Monday, April 21, 2014

My replacement

A year into my job out of grad school I proposed the idea for the creation of my group. It was a new idea for research and medical device development that has proved to be very successful for the company and for patients. We started off in leftover lab space with a dedicated, smart, but inexperienced team (I was the oldest...and only a year out of grad school...). We slowly developed into the best group in the company and a little over a year ago started working in a custom-built lab that we designed down to the border on the windows. It has all the equipment I wanted, with the exact layout I thought would be most condusive to doing great research. I love it. And I love my team.  It's incredibly fun; a start-up feel with big company name and dollars.  And the concept has worked out so well that a year ago I was made the international representative for this kind of group.  Every division across the world now has a group similar to mine.

When I accepted my academic job I started to talk to management about cultivating my right hand person to take my position. They've been with the group since the beginning and is only second to me in patents/year in the company. Leadership agreed this was the best move. 

But today I was given some troubling news. Leadership has found someone they want to join my group and shadow me to pick up everything they can in the one+ year before I leave. This person has a very good track record as a leader in other biomedical companies, but doesn't know much about applications.  Mr. MBA, as I've been calling him. Also, we've all talked with this person and our personalities don't match at all. Our group dynamic is one of the most important things about our team, and I'm pissed that leadership wants to mess with this dynamic.  He tells very different types of jokes, and comes in thinking he knows everything.  He worked in the old-world way of biomedical development, and very different from how my group does R&D; focused on money not lives.  And we can all tell that he's here to move up the ladder.  I would have never left my group if not for academia.  Even if they offered me the CEO position.  I love my group too much, and he's definitely here to leave.  Honestly, I think leadership put him here to quickly get experience in leading the best team in the company before moving up the ladder with that 'experience'.  There's no way this is going to stop me from leaving, but I'm suddenly fearing that the group will go downhill when I leave. And my group has been responsible for the vast majority of the company's recent success. I've got nothing to lose so I'll DEFINITELY be voicing my opinion.  My #2 isn't upset they're getting pushed back, and they definitely won't leave because the group is too important to them, too.  The rest of the team is sticking around, too.  But they definitely aren't happy about this.

I already hated business-types. I'm about to hate them more. 

Friday, April 18, 2014

My beef with patents

In a lot of biomedical companies, you are judged by the number of patents you hold. So we seek out every type of patent we can. I've been asked to file three patents today that I know will never be worked on by my company because we already have a ton of products in our pipeline. We're taking up the patent in order to prevent our competition from working on it. Or they can work on it, and we'll license the patent to them.
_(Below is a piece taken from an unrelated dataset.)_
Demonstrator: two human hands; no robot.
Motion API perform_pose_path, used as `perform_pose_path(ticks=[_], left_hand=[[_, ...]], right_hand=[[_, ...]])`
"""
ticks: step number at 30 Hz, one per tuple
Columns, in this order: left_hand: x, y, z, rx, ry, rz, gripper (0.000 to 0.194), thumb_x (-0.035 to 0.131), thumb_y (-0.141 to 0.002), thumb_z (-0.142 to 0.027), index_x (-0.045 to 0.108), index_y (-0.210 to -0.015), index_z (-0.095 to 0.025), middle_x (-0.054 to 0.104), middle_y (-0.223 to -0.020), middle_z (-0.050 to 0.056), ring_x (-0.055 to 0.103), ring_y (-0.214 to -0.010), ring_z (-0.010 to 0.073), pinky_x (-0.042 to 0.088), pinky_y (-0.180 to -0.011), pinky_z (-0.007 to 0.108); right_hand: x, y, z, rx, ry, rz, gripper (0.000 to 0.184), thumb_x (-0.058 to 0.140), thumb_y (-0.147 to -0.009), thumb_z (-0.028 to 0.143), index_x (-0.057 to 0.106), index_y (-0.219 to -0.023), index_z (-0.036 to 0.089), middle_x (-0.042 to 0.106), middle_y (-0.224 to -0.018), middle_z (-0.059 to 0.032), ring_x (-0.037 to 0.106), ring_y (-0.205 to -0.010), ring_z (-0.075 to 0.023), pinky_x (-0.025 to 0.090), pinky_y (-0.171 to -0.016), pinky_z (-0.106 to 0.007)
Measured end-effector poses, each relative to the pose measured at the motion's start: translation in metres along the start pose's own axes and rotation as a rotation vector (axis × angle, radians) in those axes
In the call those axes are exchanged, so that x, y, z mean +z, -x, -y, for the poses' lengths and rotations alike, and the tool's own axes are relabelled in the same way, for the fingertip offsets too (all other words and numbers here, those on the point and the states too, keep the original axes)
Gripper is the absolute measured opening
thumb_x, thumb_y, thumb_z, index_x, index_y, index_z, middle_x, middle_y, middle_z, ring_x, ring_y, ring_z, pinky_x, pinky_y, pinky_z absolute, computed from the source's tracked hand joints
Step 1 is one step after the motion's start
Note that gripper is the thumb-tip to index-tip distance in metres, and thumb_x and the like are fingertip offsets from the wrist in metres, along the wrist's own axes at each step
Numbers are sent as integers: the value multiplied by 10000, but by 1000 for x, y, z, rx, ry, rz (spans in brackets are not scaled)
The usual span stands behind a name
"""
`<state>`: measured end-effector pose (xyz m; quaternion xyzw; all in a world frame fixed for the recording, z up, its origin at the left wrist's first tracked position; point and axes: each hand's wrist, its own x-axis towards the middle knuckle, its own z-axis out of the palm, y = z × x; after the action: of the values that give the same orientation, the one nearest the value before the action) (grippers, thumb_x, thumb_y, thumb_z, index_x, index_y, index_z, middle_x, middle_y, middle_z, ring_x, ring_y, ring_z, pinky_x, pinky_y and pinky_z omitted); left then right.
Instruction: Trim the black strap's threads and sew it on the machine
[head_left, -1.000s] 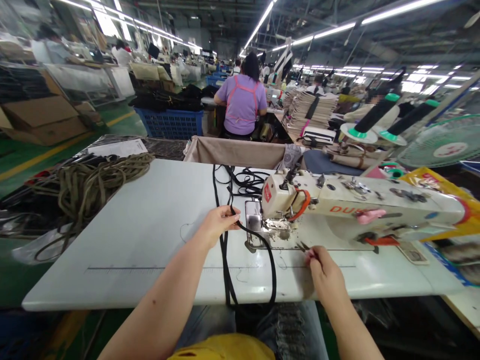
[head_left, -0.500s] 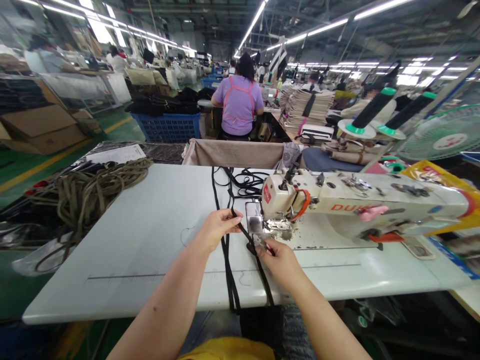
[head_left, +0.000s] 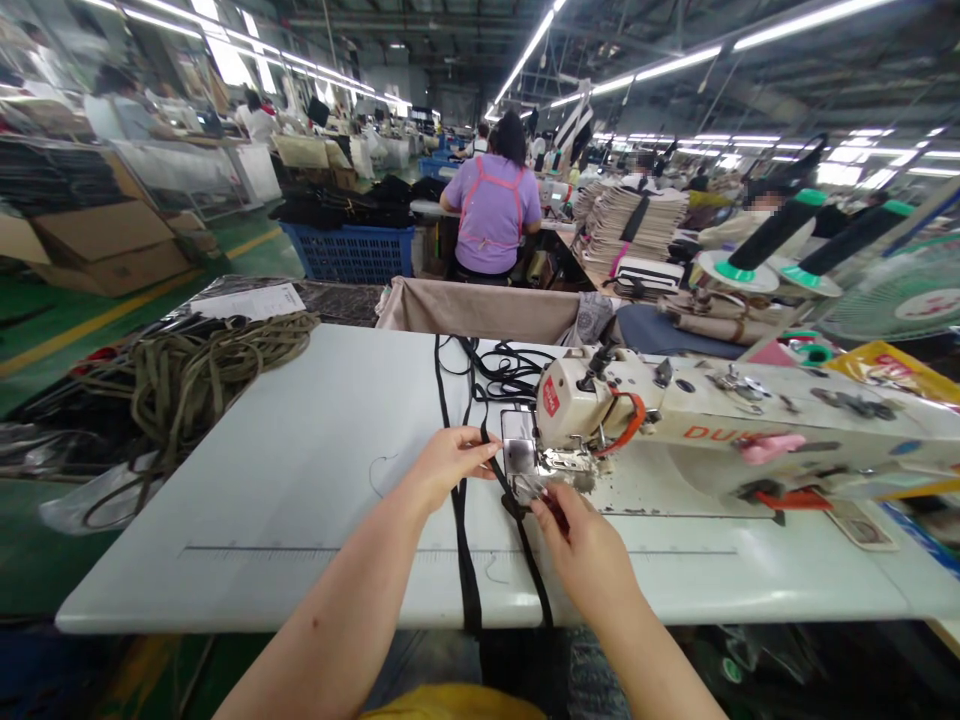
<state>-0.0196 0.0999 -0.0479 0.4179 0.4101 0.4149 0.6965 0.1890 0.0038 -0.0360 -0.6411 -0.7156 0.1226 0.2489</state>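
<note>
A narrow black strap point(head_left: 531, 560) runs down the white sewing table and over its front edge. My left hand point(head_left: 456, 462) pinches it between thumb and fingers, left of the sewing machine's metal plate point(head_left: 519, 440). Just right of the strap, at the plate's front corner, my right hand point(head_left: 585, 540) has thumb and fingertips drawn together. Whatever is between those fingertips is too small to make out. A dark lump, perhaps a buckle or fold, shows on the strap beside them. Another black strap length point(head_left: 466, 570) lies to the left, passing under my left hand.
The sewing machine point(head_left: 720, 410) fills the table's right side. Black strap loops point(head_left: 514, 370) lie behind its plate. Olive straps point(head_left: 217, 370) are heaped at the left. A beige cloth-lined bin point(head_left: 480, 305) stands beyond the table, with a person in purple point(head_left: 491, 215) farther back.
The view has shifted slightly, moving the scene rightward. My right hand has shifted a little right along the strap's side; my left hand keeps its pinch.
</note>
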Motion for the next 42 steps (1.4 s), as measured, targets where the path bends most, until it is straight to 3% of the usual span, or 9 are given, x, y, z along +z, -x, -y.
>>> perform_pose_path(ticks=[4,10,22,28,32,34,36,40,42], left_hand=[[1,2,-2,15,-16,30,393,935,-676,-433,793,-891,-135,744,-918,79,695,-784,173,631,-742,329],[1,4,-2,17,-42,50,424,928,-679,-463,798,-916,-136,744,-939,81,695,-791,173,630,-747,328],[0,4,-1,13,-57,78,472,926,-669,-499,789,-924,-126,741,-878,69,673,-707,149,616,-729,326],[1,4,-3,12,-52,82,488,936,-647,-509,794,-911,-124,738,-882,68,668,-718,152,603,-730,324],[0,5,-4,0,-36,92,484,941,-636,-501,790,-903,-128,734,-882,67,662,-721,151,592,-733,324],[0,6,-5,-24,-26,121,487,946,-627,-496,786,-900,-126,729,-856,63,656,-705,147,584,-731,323],[2,8,-5,-54,-15,169,479,947,-630,-486,784,-896,-122,719,-810,58,652,-692,147,571,-727,318],[7,12,-3,-107,25,287,448,945,-644,-458,789,-885,-114,715,-776,64,652,-695,150,541,-707,296],[9,12,1,-129,32,321,431,944,-647,-447,793,-865,-108,709,-766,67,627,-663,135,500,-646,266]], right_hand=[[-3,7,5,-121,291,-61,205,497,-1050,335,655,-1052,205,758,-883,-78,690,-735,-238,420,-648,-319],[-4,8,16,-208,507,-106,181,492,-1062,268,639,-978,203,718,-818,-74,652,-740,-235,375,-644,-337],[1,2,26,-383,628,-101,123,528,-1062,214,616,-980,190,680,-799,-58,613,-737,-223,333,-663,-369],[2,3,25,-368,607,-104,190,528,-1059,202,599,-883,202,672,-748,-54,615,-705,-213,311,-640,-356],[1,4,17,-156,476,-83,110,552,-1034,216,616,-948,193,710,-804,-67,641,-718,-214,319,-632,-325],[-2,3,14,3,300,-38,88,581,-1014,274,606,-996,191,716,-816,-57,640,-706,-209,325,-620,-304],[-4,1,13,136,58,46,189,616,-983,386,589,-946,202,681,-759,-22,603,-659,-192,324,-598,-285],[-2,-4,20,201,-449,193,319,666,-885,515,598,-830,208,557,-704,30,474,-647,-148,336,-611,-263],[1,-2,24,198,-589,243,380,658,-861,546,557,-718,208,448,-657,47,399,-641,-133,323,-612,-260]])
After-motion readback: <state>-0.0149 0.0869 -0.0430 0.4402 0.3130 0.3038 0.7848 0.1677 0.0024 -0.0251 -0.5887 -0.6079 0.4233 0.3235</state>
But all we're doing is making a couple crappy sketches and filing. No actual R&D work. However, if you file lots of patents you get pats on the back, promotions, and $2000 per patent.

Let's say this product could have saved 100,000 lives. Now it won't, because no one can work on it, and we're not planning on developing it. This is contrary to journal publishing. We can steal, build-upon, and refocus from one another, but ultimately, nothing useful happens with the data...just like with some of these patents (by the way, my legal department says this isn't patent trolling, even though I think it is). So which is worse?

I'd say patents for a few reasons. First, in publications, nothing's happening with it (the time spent on my medical device patents will save more lives in a year than all my publications combined for the rest of the timespan of humankind), but at least you're letting anyone use it, including a company if they want to. A patent is locking up the idea. Second, patents don't contribute anything. They only take away. Patents are often written as broad as possible and very little engineering and science go into them. So no one can learn too much from them. This is on contrast to most manuscripts, where they are filled with all sorts of intellectual awesomeness that other researchers can build on. In addition, most of the claims are substantiated by data.  So someone else could potentially take the broad idea to market and save lives, but they can't without paying crazy license fees for a patent the issued company isn't using.  Patents have data, but it's not as scrutinized as most academic papers.  The change that the USPTO has made where you don't have to prove due-diligence and the patent is awarded to first-to-file is only going to make things worse (I can explain more on the patent cycle and medical device IP if any of you want to read a post on it).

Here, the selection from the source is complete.